A chunk errors and the whole render stops

  • Symptom. The PDF does not build; the error points at a specific chunk.
  • Fix. Comment out the chunk for now (wrap in <!-- ... --> or set the chunk option eval: false), render to confirm the rest is clean, then fix the problem chunk in isolation.

Plot is too small or too large

  • Symptom. The rendered figure is squashed, gigantic, or has illegible axis labels.

  • Fix. Quarto chunk options fig-width: and fig-height: set the rendered figure size in inches. The default is usually fine for a short report. If you change them, add the options at the top of the chunk:

    ```{r}
    #| fig-width: 5
    #| fig-height: 3.5
    ggplot(data = mtcars, aes(x = hp, y = mpg)) +
      geom_point() +
      labs(x = "Horsepower", y = "Miles per gallon")
    ```

VS Code shows the file as “Plain Text”

  • Symptom. The lower-right of the VS Code window says Plain Text instead of Quarto or Markdown; Quarto commands do not work.
  • Fix. Click the Plain Text label and pick Quarto (or Markdown). Confirm the Quarto extension is installed and the filename ends in .qmd.

quarto render lab06.qmd says “No valid input files”

  • Symptom. The terminal cannot find the file.
  • Fix. cd into lab06/ and re-run. ls (mac/Linux) or dir (Windows) should show lab06.qmd.

“I keep finding RStudio instructions online”

The R code itself is identical. When a tutorial says “click Render in RStudio,” the course’s equivalent is Quarto: Preview (Ctrl/Cmd + Shift + K) in VS Code or quarto render lab06.qmd in a terminal. Same result. The Week 7 note explains this in more detail.

The plot renders but does not answer the question

  • Symptom. The plot is technically fine — axes, points, labels — but reading it does not help with the question you named in the intro paragraph.
  • Fix. This is a plot choice problem, not a ggplot syntax problem. Pick a different mapping: swap x and y, try a different aes() column, try a different geom (geom_boxplot() for numeric-by-category questions; geom_bar() for count-by-category questions). Re-render after each change and check whether the figure now reads as evidence for the question.

A plot-dump

  • Symptom. A figure appears in the report with no prose underneath.
  • Fix. Add one sentence under the rendered plot saying what the figure shows about the question.
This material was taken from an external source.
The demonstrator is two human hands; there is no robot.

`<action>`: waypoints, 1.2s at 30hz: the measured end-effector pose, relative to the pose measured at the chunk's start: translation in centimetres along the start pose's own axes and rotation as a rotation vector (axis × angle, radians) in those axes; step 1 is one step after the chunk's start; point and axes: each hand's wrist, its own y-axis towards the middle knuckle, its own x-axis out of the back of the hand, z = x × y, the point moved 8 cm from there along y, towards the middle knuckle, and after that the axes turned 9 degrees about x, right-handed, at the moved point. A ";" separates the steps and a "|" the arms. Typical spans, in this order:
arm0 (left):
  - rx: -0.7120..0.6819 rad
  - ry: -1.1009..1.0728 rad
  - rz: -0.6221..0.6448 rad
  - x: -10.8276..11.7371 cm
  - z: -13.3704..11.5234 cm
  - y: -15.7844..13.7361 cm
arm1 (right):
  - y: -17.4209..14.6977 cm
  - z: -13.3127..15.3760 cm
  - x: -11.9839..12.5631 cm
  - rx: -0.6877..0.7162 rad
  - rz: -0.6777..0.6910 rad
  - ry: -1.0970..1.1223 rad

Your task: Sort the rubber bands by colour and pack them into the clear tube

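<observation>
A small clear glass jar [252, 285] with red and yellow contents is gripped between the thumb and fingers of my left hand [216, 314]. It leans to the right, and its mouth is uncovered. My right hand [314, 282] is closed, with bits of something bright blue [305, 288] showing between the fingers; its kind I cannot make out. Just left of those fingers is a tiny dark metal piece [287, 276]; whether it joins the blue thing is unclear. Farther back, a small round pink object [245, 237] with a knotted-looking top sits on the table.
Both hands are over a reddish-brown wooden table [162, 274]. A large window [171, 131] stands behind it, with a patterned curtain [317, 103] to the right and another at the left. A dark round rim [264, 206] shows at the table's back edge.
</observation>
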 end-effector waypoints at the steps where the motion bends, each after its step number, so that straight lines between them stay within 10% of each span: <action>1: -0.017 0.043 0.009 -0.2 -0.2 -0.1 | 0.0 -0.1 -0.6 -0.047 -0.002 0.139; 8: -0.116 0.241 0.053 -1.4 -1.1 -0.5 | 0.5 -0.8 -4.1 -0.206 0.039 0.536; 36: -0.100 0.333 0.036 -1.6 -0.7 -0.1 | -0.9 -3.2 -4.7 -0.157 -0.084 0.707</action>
A plot that runs is not a plot that is understood — the same Module B failure mode as Week 7’s “code-dump,” now with figures.

What this prepares you to do

When you finish this lab you should be able to:

  • create a lab06/ (or similarly any week’s) folder next to your existing portfolio folders, open it in VS Code, and create a .qmd that renders to PDF;
  • install ggplot2 and load it in a setup chunk;
  • name in one sentence the question your plot is going to help answer;
  • write the minimum-viable ggplot — ggplot(data, aes(x, y)) + geom_point() — and render it inside a PDF;
  • add axis labels via labs(x = ..., y = ...) so a stranger reading the PDF can interpret the plot;
  • (optionally) map a third column to a color or fill aesthetic, using factor() if the column is numeric but categorical in meaning;
  • write one short sentence of plot-interpretation prose under the rendered figure, in your own words, naming what the plot shows about the question;
  • read the rendered PDF as a stranger would and fix anything that does not match what you intended;
  • use AI for ggplot syntax lookup and debugging while verifying that what your prose says about the plot matches what the rendered figure actually shows.

The Week 8 assignment in the course LMS uses exactly this workflow on a different built-in dataset. The course LMS holds the exact prompt, the file-naming convention, and the submission area.